EXERCISE DESCRIPTION:
What should be copied is the stretch of entries below from the line with "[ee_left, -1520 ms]" up to and including the line with "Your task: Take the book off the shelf", exactly and without images.

TASK INPUT:

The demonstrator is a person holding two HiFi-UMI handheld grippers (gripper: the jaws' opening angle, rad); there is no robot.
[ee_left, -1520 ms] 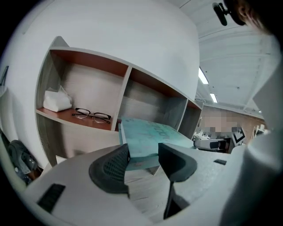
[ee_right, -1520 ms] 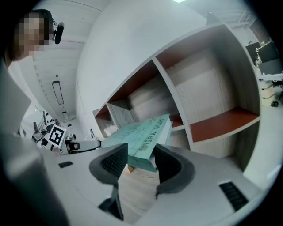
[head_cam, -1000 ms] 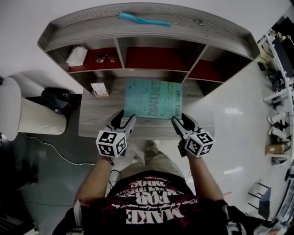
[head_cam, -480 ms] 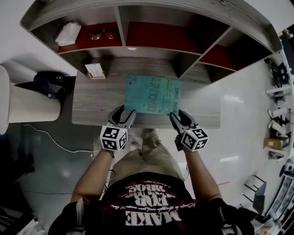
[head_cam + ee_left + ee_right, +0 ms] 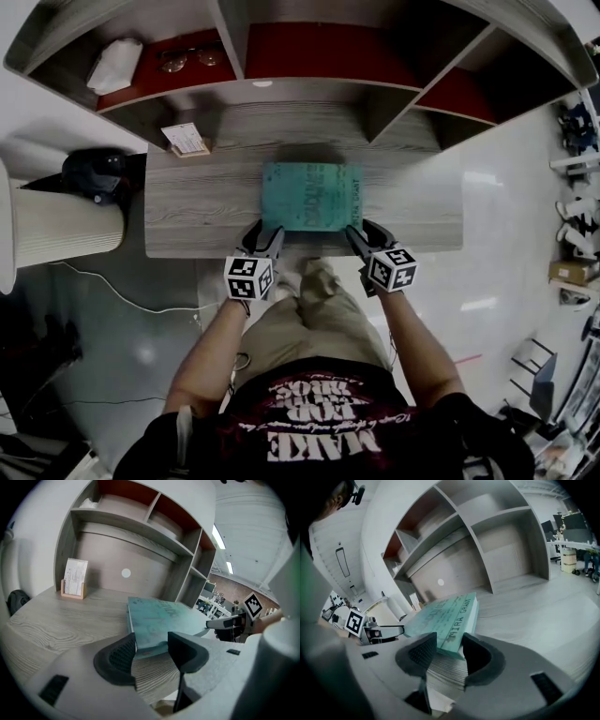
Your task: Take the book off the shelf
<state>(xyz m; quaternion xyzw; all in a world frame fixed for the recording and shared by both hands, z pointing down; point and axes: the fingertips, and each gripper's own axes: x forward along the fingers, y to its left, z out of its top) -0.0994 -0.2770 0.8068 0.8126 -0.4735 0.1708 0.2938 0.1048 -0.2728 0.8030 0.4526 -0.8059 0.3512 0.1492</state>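
A person reached both forearms forward and down to the desk's front edge, holding a teal book by its two near corners. The left gripper sat at the book's 7 o'clock corner and angled in toward 1 o'clock. Its jaws stood partly apart and were clamped on that corner. The right gripper sat at the 5 o'clock corner and angled toward 11 o'clock. Its jaws had just been closing and pinched the corner between them. Both tools pointed down at a slant. The book lay flat and square to the desk, off the shelf and at 12 o'clock from the person. A card holder stood at the book's 10 o'clock, well apart.
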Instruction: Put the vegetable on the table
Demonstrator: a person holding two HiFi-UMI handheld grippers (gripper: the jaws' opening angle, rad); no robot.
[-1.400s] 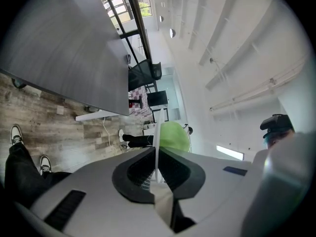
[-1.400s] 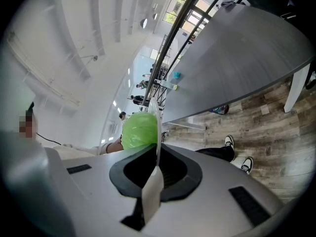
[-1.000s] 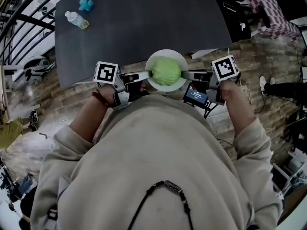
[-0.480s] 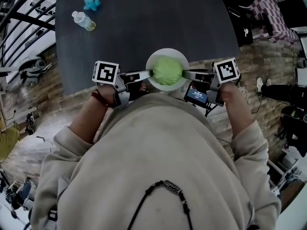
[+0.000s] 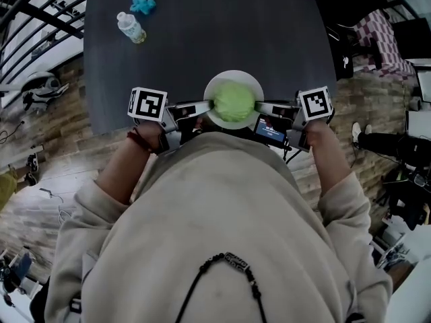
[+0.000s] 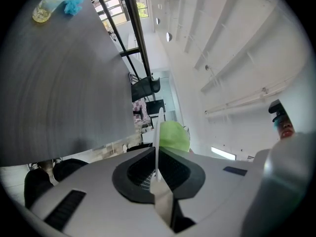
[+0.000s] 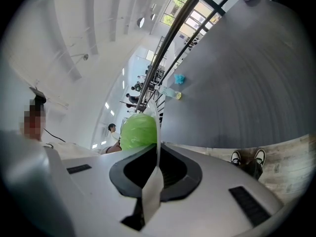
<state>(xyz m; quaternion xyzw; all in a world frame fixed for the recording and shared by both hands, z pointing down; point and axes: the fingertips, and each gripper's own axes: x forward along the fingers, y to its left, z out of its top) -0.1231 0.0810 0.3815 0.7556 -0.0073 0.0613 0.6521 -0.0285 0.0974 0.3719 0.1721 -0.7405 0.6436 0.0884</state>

EXERCISE SOLUTION:
[ee_left, -1520 ms] 
[ee_right, -1520 ms] 
[head_cam, -1000 ms] 
[head_cam, -480 ms] 
[head_cam + ee_left + ee_right, +0 ms] 
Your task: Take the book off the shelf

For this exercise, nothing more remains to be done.